Stored entries
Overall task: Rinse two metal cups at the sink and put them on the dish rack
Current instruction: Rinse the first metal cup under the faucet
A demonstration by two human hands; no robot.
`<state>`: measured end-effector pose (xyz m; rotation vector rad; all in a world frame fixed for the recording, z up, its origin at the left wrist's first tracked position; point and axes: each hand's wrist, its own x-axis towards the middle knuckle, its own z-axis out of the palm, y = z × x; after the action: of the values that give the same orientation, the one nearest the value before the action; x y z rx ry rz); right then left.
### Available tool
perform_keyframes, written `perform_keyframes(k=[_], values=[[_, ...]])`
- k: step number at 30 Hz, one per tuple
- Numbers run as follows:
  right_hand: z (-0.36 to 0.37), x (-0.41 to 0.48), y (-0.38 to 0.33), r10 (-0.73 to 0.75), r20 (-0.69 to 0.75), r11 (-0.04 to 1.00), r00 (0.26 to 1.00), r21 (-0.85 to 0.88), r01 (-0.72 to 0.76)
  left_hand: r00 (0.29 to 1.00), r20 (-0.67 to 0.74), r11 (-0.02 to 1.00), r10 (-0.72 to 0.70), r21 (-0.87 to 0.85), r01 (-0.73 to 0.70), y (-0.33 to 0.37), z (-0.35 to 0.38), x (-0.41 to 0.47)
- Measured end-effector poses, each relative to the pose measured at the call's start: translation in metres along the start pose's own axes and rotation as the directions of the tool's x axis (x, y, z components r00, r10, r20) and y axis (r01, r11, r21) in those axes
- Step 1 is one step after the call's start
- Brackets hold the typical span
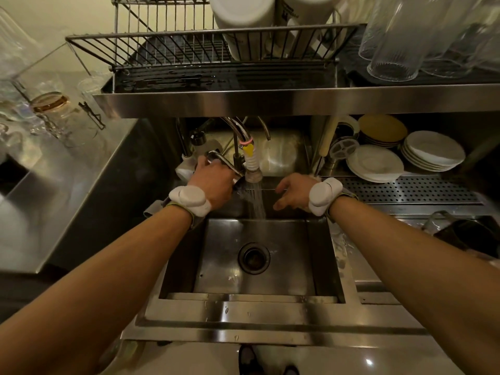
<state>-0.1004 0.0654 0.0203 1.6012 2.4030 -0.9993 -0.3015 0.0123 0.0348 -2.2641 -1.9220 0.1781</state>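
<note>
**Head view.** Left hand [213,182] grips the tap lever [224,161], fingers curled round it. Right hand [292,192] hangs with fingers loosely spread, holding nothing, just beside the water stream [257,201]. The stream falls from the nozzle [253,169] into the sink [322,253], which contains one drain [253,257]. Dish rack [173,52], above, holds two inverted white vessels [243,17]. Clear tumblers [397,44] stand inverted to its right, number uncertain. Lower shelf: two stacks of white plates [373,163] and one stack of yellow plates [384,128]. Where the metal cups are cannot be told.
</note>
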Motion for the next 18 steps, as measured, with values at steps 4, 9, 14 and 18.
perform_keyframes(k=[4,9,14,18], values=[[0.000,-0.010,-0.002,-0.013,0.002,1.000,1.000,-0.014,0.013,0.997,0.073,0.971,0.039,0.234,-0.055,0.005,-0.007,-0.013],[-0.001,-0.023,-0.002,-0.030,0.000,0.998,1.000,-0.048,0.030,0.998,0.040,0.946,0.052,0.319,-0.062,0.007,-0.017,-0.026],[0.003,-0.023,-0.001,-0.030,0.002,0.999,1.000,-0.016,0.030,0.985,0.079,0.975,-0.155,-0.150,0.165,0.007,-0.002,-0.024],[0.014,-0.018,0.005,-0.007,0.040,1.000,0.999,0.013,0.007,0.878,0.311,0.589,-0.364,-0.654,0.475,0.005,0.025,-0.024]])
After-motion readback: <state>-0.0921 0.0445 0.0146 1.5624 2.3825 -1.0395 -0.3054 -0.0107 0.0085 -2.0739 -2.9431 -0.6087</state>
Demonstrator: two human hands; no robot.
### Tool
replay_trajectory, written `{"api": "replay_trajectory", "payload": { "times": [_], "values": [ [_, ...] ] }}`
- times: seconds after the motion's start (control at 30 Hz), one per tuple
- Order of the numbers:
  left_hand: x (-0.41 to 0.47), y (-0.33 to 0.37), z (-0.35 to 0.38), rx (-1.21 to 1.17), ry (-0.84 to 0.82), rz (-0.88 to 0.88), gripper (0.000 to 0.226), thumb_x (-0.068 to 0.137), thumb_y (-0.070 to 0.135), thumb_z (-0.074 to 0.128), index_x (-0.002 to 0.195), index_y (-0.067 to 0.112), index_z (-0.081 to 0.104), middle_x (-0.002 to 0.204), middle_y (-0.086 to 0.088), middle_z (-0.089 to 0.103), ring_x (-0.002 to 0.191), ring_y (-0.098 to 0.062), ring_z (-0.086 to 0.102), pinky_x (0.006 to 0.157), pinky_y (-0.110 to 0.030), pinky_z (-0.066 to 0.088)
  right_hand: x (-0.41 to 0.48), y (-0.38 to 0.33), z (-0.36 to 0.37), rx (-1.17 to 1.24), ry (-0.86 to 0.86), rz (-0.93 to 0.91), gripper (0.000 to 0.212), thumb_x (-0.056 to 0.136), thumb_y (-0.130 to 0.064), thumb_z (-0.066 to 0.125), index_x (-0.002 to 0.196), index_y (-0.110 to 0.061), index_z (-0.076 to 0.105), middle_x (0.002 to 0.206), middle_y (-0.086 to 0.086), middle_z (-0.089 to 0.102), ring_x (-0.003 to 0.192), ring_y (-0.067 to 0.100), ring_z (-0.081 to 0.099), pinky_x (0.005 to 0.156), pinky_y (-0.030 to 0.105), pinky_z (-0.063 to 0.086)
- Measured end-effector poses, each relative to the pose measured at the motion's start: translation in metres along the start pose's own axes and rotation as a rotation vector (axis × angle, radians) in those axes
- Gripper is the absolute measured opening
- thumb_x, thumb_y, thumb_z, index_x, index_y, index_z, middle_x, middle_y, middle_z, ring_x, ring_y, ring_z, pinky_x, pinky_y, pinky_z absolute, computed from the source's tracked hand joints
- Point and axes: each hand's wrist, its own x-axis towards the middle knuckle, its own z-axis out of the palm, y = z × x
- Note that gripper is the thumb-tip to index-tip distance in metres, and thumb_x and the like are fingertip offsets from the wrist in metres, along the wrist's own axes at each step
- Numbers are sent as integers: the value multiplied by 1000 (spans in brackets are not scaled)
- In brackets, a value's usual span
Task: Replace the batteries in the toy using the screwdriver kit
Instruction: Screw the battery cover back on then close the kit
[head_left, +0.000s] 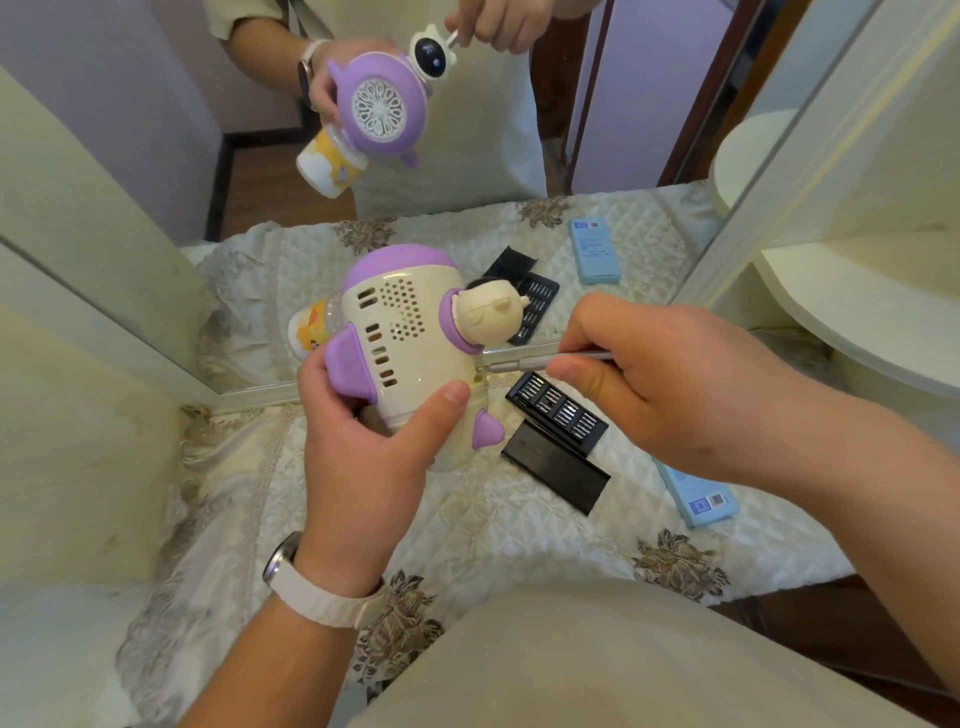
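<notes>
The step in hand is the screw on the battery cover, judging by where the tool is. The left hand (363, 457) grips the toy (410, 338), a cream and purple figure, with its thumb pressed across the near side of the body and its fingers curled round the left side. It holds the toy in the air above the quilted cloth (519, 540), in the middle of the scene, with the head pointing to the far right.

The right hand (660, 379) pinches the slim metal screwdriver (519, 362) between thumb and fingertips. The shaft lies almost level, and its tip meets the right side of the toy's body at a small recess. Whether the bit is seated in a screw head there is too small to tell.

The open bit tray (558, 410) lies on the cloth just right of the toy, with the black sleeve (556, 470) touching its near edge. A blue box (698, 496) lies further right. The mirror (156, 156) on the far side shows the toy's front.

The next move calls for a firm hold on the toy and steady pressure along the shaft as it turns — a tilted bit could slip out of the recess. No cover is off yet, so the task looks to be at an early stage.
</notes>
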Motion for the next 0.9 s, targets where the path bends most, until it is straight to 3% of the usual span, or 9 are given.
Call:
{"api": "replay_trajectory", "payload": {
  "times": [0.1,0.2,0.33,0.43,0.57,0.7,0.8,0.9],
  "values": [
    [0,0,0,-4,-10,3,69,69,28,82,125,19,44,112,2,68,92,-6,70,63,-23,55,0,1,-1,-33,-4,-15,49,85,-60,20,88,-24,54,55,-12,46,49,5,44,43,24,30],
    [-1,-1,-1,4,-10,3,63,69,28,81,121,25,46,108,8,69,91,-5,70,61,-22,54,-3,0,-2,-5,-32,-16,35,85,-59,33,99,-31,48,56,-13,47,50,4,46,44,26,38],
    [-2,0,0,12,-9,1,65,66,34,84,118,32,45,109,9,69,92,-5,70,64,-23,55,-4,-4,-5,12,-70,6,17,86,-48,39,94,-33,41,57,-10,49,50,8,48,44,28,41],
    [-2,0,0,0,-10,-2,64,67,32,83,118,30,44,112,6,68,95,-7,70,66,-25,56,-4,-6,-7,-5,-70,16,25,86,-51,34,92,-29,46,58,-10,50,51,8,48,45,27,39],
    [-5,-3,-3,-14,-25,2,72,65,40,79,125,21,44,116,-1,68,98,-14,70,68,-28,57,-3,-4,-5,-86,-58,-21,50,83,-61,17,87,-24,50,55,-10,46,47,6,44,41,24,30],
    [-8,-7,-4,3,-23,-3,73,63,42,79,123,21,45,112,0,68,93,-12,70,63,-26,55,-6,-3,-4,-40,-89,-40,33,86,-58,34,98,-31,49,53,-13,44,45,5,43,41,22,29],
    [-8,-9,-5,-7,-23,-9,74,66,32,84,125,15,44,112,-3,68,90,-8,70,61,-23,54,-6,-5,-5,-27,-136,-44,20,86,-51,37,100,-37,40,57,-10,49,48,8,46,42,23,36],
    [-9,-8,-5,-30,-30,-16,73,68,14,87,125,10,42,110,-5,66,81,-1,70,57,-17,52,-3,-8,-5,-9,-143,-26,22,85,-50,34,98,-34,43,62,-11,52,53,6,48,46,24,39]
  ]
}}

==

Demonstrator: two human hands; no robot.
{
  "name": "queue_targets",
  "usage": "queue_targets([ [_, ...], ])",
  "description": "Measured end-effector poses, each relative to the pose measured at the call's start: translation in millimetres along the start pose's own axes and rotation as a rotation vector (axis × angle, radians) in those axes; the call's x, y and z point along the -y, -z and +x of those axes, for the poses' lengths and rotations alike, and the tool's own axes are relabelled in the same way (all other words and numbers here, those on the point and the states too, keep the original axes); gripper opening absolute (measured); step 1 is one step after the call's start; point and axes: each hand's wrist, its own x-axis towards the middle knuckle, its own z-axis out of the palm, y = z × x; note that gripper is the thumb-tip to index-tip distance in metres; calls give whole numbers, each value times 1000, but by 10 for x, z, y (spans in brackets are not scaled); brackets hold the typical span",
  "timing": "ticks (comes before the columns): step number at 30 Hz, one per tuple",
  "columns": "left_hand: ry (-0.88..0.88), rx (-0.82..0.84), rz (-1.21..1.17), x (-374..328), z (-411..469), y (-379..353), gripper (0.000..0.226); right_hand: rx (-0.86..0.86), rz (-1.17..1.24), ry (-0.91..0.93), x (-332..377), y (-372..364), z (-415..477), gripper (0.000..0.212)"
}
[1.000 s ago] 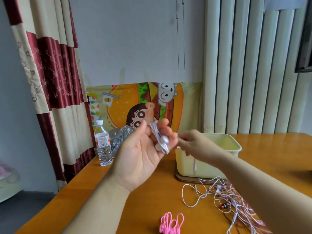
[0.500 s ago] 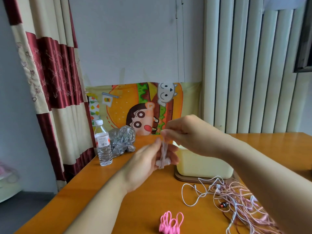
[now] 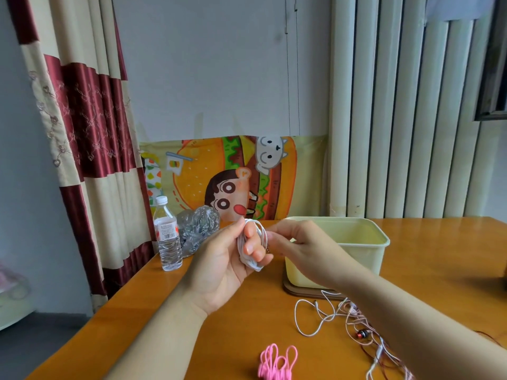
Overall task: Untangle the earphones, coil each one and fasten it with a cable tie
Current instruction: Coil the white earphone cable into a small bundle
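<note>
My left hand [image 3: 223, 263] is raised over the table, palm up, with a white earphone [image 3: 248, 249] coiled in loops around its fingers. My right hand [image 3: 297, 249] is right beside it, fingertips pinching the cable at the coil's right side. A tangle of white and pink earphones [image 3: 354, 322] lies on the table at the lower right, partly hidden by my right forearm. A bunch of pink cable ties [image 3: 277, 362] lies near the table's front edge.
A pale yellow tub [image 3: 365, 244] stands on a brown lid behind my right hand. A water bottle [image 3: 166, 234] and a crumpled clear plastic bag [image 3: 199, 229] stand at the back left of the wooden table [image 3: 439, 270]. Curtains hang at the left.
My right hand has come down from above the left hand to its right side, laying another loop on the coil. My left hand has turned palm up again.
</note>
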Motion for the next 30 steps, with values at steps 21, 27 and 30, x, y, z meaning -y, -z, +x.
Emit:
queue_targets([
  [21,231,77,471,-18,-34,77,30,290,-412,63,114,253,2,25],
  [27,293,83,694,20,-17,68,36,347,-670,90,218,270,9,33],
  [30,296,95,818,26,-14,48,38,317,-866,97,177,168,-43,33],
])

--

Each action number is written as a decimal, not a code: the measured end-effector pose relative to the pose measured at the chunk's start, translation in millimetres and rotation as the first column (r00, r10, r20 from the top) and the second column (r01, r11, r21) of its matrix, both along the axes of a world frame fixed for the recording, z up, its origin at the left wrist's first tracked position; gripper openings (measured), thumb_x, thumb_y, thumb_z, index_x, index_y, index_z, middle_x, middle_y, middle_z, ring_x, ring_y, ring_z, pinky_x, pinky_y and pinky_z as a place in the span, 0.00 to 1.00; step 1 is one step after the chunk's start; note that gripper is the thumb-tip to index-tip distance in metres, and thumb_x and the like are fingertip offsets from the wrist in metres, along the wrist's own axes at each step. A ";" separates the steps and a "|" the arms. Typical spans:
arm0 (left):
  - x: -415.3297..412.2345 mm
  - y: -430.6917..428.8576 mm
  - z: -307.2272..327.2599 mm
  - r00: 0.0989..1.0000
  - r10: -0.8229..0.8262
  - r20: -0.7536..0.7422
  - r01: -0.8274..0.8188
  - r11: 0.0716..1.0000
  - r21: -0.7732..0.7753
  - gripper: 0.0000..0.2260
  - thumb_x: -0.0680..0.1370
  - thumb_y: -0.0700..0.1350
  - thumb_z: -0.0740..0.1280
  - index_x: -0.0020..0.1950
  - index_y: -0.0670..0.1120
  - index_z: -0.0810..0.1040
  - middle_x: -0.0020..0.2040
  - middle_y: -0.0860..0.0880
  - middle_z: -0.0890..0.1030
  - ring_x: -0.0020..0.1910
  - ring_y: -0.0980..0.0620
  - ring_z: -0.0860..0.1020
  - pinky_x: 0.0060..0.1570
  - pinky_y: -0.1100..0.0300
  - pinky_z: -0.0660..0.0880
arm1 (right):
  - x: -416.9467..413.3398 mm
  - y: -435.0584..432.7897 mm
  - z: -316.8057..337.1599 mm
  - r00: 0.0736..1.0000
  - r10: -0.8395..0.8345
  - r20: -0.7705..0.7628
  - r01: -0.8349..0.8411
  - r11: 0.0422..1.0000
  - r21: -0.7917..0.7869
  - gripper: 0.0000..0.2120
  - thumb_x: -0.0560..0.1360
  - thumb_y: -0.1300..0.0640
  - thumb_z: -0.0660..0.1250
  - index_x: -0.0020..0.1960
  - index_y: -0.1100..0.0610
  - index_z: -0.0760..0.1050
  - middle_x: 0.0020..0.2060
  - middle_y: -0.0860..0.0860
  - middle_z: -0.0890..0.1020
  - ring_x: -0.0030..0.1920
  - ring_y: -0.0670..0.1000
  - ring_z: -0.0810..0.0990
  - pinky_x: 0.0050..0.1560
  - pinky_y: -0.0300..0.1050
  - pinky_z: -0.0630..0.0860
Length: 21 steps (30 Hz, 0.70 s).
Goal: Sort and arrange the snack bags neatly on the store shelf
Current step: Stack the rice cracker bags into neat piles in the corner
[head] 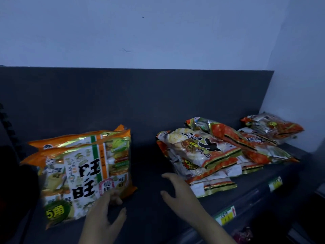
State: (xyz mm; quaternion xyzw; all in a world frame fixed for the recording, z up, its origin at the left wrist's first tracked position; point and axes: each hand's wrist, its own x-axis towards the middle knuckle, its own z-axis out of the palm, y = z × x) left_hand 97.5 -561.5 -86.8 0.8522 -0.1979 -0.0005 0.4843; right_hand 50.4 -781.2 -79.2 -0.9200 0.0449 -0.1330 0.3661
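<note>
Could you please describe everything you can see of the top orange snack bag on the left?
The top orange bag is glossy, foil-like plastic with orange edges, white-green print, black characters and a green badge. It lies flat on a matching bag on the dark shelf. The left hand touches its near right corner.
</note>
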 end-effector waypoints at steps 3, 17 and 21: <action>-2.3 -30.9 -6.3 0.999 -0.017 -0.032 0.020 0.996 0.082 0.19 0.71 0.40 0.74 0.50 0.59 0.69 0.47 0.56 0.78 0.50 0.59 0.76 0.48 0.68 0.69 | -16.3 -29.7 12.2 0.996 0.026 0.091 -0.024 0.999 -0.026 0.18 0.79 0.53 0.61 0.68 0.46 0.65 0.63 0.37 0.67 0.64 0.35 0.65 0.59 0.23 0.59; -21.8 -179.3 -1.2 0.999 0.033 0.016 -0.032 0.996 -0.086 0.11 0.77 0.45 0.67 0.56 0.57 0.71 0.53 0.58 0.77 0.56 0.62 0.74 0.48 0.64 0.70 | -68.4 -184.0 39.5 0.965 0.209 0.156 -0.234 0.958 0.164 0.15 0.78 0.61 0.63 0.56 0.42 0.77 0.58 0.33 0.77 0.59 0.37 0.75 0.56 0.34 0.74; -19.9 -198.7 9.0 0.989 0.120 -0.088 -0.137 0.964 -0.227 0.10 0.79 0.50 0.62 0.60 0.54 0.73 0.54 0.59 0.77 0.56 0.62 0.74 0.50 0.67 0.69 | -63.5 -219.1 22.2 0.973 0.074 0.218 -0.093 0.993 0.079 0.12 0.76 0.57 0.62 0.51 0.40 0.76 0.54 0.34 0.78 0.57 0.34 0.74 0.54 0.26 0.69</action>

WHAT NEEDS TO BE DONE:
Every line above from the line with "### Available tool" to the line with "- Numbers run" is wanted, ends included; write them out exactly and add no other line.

EXERCISE RESPONSE:
### Available tool
perform_keyframes, written `perform_keyframes(k=[_], values=[[_, ...]])`
- k: step number at 30 Hz, one per tuple
- Numbers run as follows:

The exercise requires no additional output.